Nuland’s comments were seized upon by far-right commentators as further evidence of a secret US-Ukraine plot. In fact, US funding to the laboratories had its roots in the fall of the Soviet Union after which money was pumped into Ukraine and other former Soviet countries to help them transfer scientific skills away from weapons programmes towards public health initiatives.
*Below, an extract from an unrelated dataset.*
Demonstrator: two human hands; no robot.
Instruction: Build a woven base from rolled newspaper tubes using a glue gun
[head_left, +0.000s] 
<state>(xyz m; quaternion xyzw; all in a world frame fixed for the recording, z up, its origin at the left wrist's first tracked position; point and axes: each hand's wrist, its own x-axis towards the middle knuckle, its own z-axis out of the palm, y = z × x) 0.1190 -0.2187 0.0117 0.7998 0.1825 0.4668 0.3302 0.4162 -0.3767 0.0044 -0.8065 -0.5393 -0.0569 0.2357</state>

Anonymous ID: 8c213e March 13, 2022, 1:07 p.m. No.15856341   🗄️.is 🔗kun   >>6763 >>6833 >>6865

>>15856337

The scheme was originally known as the Cooperative Threat Reduction (CTR) programme, but is now more commonly referred to as the biological engagement programme. It has been successful in supporting former Soviet and other countries to fulfil public health obligations.

 

“This is one of the best things that we do,” Dr Gigi Gronvall, senior scholar at Johns Hopkins Center for Health Security, told the Guardian.

 

Most of the work of the Ukraine labs today, Gronvall said, involved surveillance of diseases in animals and people as an early-warning system for illnesses such as African swine fever, which is endemic in the region. “We know pathogens don’t respect borders, so helping to put out public health fires before they become too big is an advantage to all of us,” she said.

 

Do the Ukraine laboratories store dangerous biological agents?

 

Yes, it appears so. As part of their work researching diseases the bio labs do seem to hold dangerous pathogens. We know that because WHO is urging Ukraine to destroy any highly dangerous agents in its laboratories to avoid the risk of a disastrous outbreak should one of the labs be hit under Russian attack.

 

“As part of this work, WHO has strongly recommended to the ministry of health in Ukraine and other responsible bodies to destroy high-threat pathogens to prevent any potential spills,” the UN health agency said.

 

The WHO has worked in Ukraine for several years helping the bio labs improve their safety and security, so it knows what it is talking about.

 

If Russian claims of a secret bioweapons programme are fake news, does that mean there is nothing to worry about?

 

No. In addition to the threat of pathogens held in Ukrainian labs leaking out or falling into the hands of Russian forces, there is the threat of Russia potentially launching its own biological weapons attack. The assessment of the US state department is that Russia continues to maintain an offensive biological weapons programme in violation of the convention that it has signed.

 

Earlier this week, the White House press secretary, Jen Psaki, accused Russia under Vladimir Putin of having a “long and well-documented track record” of using chemical weapons, pointing to the poisoning of the opposition leader Alexei Navalny and Russia’s support of the Syrian regime while it deployed chemical weapons. She went on to warn that Moscow’s claim of a secret biological weapons programme in Ukraine could in fact be laying the foundations for a Russian chemical or biological weapons assault inside Ukraine.

 

That possibility leaves even seasoned experts rattled. “I hope that this is more of a disinformation talking point than an actual thing,” Gronvall said. “I guess we shall see.”